Problem to work on :: Every entry, exactly as given, must be retyped.

======== Extracted material ========

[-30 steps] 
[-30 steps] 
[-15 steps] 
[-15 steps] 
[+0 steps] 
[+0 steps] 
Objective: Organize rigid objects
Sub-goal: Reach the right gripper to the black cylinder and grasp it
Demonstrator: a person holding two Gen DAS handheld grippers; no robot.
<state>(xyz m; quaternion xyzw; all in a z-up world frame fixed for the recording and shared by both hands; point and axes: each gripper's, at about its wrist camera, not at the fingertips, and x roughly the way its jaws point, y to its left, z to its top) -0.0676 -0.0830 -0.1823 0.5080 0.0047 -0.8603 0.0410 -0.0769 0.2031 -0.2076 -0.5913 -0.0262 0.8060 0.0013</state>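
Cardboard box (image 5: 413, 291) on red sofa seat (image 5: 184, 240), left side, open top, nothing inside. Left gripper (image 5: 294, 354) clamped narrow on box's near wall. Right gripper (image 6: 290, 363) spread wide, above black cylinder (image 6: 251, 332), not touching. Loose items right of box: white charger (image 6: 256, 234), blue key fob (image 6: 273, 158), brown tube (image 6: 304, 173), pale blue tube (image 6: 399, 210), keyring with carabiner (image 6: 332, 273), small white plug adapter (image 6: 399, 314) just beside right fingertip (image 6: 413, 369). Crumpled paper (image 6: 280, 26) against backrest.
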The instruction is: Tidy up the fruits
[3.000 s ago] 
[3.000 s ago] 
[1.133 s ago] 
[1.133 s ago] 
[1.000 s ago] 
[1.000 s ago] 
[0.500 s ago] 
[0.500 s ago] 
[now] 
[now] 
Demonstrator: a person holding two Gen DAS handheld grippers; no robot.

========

Output of the exercise ::
[-30 steps] 
[-30 steps] 
[-15 steps] 
[-15 steps] 
[+0 steps] 
[+0 steps] 
Objective: Organize rigid objects
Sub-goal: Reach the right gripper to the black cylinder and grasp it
Demonstrator: a person holding two Gen DAS handheld grippers; no robot.
<state>(xyz m; quaternion xyzw; all in a z-up world frame fixed for the recording and shared by both hands; point and axes: each gripper's, at about its wrist camera, not at the fingertips, and x roughly the way its jaws point, y to its left, z to its top) -0.0676 -0.0830 -0.1823 0.5080 0.0047 -0.8603 0.0410 -0.0769 0.2031 -0.2076 -0.5913 -0.0262 0.8060 0.0013</state>
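Cardboard box (image 5: 413, 291) on red sofa seat (image 5: 184, 240), left side, open top, nothing inside. Left gripper (image 5: 294, 354) clamped narrow on box's near wall. Right gripper (image 6: 290, 363) spread wide, above black cylinder (image 6: 251, 332), not touching. Loose items right of box: white charger (image 6: 256, 234), blue key fob (image 6: 273, 158), brown tube (image 6: 304, 173), pale blue tube (image 6: 399, 210), keyring with carabiner (image 6: 332, 273), small white plug adapter (image 6: 399, 314) just beside right fingertip (image 6: 413, 369). Crumpled paper (image 6: 280, 26) against backrest.
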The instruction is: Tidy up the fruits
[3.000 s ago] 
[3.000 s ago] 
[1.133 s ago] 
[1.133 s ago] 
[1.000 s ago] 
[1.000 s ago] 
[0.500 s ago] 
[0.500 s ago] 
[now] 
[now] 
Demonstrator: a person holding two Gen DAS handheld grippers; no robot.

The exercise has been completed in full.